AAP extends timings of mohalla clinics
From next month, at least 40 mohalla clinics across Delhi, each seeing visits by at least 150 patients a day will be open from 7am to 7pm, six days a week, according to a senior official from Delhi government’s health department who asked not to be identified.Updated: Jul 03, 2019 07:31 IST
The Aam Aadmi Party (AAP) government in the Capital is extending the timings of some of its mohalla or neighbourhood clinics, and in effect starting a second shift in them to cater to excessive demand.
From next month, at least 40 mohalla clinics across Delhi, each seeing visits by at least 150 patients a day will be open from 7am to 7pm, six days a week, according to a senior official from Delhi government’s health department who asked not to be identified.
Mohalla clinics offer basic out-patient treatment for fever, pain and other common ailments between 8am and 1pm six days a week. In 2018, the 189 mohalla clinics across the city treated 5.6 million patients.
The Arvind Kejriwal-led Delhi government has identified clinics that treat over 150 patients every day, most of which are in Shahdara, West and the North-west district (where population density is high); these areas already have a high number of mohalla clinics.
“On average, mohalla clinics get around 100 patients a day, but some clinics treat 150 people, which puts too much pressure on the doctor. To decongest such clinics, the government has decided to extend the OPD (out-patient department) timings in the evening. It will also be helpful for people who work during the day,” added the official.
The government could consider doing the same in other mohalla clinics “on a need basis,” this person added.
The evening clinics will start working in a month, according to officials.
“It will take some time to hire doctors and staff for the second shift and figure out the logistics. But it should get done within the month,” another official said on condition of anonymity.
Delhi health minister Satyendar Jain said: “The timings are being extended in the mohalla clinics where there is a lot of rush. People want to avoid queueing up and might not go to the clinic if it is too crowded. With the evening OPDs, we are expecting that the rush will go down. This will happen very soon as there is no need for any additional infrastructure, etc.”
The health department is in the process of setting up another 146 mohalla clinics in portable cabins (aka portacabins) . The government plans to set up a total of 1,000 such clinics across the city – one every 5km .
“Around 700 more sites for the clinics had been identified but due issues such as underground sewage pipes or low hanging electricity connections, portacabins cannot be set up in many of these. So the government has decided to expand the project by renting premises; a two-room plus two bathroom facility that is accessible and available for less than 20,000 per month,” the official said.
There is a one-time cost of ₹20 lakh for the construction of the portacabin clinics.
To ensure uninterrupted services at the AAP government’s flagship mohalla clinics, the government is considering separately indenting all the medicines required. The mohalla clinics dispense 86 medicines for the most common or chronic conditions like fever, infection, diabetes, or high blood pressure.
“These medicines will be indented separately by the mohalla clinic department, which will monitor the use and requirement of all mohalla clinics on a daily basis and send the medicines when needed,” said another official from Delhi government’s health department.
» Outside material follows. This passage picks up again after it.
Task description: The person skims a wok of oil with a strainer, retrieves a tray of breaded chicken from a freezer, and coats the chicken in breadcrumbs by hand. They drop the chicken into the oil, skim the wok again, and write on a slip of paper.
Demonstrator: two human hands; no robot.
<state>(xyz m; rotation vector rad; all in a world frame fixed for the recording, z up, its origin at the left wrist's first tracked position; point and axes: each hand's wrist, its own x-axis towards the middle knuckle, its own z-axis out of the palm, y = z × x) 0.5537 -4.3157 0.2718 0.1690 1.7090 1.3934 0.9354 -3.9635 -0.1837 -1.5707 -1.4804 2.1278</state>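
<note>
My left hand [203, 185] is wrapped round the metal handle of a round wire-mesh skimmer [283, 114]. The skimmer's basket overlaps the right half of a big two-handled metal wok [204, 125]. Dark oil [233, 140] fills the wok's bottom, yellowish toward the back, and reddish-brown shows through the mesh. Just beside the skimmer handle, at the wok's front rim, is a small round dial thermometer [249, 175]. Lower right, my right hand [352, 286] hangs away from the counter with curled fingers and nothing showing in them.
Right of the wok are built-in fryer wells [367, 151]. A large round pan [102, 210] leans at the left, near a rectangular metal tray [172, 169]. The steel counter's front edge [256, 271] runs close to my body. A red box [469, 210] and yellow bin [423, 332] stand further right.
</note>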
The government is also planning to extend the services of mohalla clinics to include routine immunisation. “Currently, routine immunisation is carried out in our dispensaries and hospitals, however, mohalla clinics do not offer the services. A proposal for including it has been considered ,” the first official said.
Currently, only the first mohalla clinic started by the government in Peeragarhi, run by staff from the national health mission, offers these services.
“The three-tier system of health care — the primary health centre, the community health centres, and the district hospitals — were developed with the principle that preventive and promotive care for most people will be available closest to them. Unfortunately, due to gaps in the system, patients end up coming to the bigger hospitals. If enough mohalla clinics come up, especially with the increased timings, this problem will be addressed,” said Dr Jugal Kishore, head of the department of community medicine at Safdarjung hospital.
“We already see patients who come in with their test reports from mohalla clinics. These clinics are also great for patients with chronic conditions like diabetes, they just need to monitor their sugar levels and take medicines regularly. They do not need to come to a hospital like Safdarjung and stand in long queues for it,” Dr Kishore added.